#### PROBLEM REQUIREMENTS:
Output only the lines below from the one containing "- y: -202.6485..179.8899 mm" to the one containing "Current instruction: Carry", exactly as written, both ends kept.
%%
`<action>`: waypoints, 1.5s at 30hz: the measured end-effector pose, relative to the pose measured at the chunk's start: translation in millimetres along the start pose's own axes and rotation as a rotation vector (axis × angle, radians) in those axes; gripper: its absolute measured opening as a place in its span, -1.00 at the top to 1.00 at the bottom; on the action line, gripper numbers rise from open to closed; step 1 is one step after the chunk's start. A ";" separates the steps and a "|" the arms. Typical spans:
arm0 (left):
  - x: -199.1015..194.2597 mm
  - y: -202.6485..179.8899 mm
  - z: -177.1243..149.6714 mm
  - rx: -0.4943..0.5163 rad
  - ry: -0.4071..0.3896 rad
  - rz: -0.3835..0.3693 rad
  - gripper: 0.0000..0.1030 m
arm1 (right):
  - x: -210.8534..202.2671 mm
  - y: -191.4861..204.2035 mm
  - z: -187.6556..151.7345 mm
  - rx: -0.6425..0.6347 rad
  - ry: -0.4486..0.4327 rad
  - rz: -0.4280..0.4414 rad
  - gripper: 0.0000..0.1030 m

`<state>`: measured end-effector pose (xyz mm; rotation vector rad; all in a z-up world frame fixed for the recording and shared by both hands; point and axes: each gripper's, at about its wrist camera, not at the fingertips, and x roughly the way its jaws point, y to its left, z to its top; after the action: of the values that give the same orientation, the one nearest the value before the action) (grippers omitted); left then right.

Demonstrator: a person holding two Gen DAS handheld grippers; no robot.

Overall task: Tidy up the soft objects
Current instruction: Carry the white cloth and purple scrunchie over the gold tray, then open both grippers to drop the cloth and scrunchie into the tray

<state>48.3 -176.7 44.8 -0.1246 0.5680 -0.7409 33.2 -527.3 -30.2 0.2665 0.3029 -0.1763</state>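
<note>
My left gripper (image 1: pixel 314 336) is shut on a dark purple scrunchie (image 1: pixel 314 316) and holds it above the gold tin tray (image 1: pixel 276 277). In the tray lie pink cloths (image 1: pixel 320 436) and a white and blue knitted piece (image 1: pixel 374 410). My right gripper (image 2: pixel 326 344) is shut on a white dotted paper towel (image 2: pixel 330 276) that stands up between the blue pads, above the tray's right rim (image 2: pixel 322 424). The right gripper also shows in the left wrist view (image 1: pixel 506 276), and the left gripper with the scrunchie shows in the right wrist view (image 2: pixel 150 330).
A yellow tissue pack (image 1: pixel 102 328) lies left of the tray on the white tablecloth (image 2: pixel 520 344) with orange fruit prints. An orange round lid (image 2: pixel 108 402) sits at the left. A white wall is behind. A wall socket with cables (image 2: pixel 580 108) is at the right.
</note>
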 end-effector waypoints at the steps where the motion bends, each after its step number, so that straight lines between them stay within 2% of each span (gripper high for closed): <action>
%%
#### THE COMPLETED TASK:
  - y: -202.6485..179.8899 mm
  - z: -177.1243..149.6714 mm
  - rx: -0.4943..0.5163 rad
  - ry: -0.4071..0.3896 rad
  - rz: -0.3835..0.3693 rad
  - gripper: 0.0000..0.1030 m
arm1 (right):
  - x: -210.8534..202.2671 mm
  - y: -191.4861..204.2035 mm
  - z: -187.6556..151.7345 mm
  - rx: -0.6425..0.6347 rad
  - ry: -0.4486..0.4327 rad
  - rz: -0.4280..0.4414 rad
  - gripper: 0.0000..0.1030 m

`<state>`: measured end-effector pose (xyz mm; rotation vector rad; all in a z-up world frame fixed for the recording and shared by both hands; point and axes: each gripper's, at about its wrist camera, not at the fingertips, and x roughly the way its jaws point, y to its left, z to its top; after the action: of the values that give the same orientation, the one nearest the value before the action) (grippers omitted); left then right.

Demonstrator: a person holding two Gen DAS handheld grippers; no robot.

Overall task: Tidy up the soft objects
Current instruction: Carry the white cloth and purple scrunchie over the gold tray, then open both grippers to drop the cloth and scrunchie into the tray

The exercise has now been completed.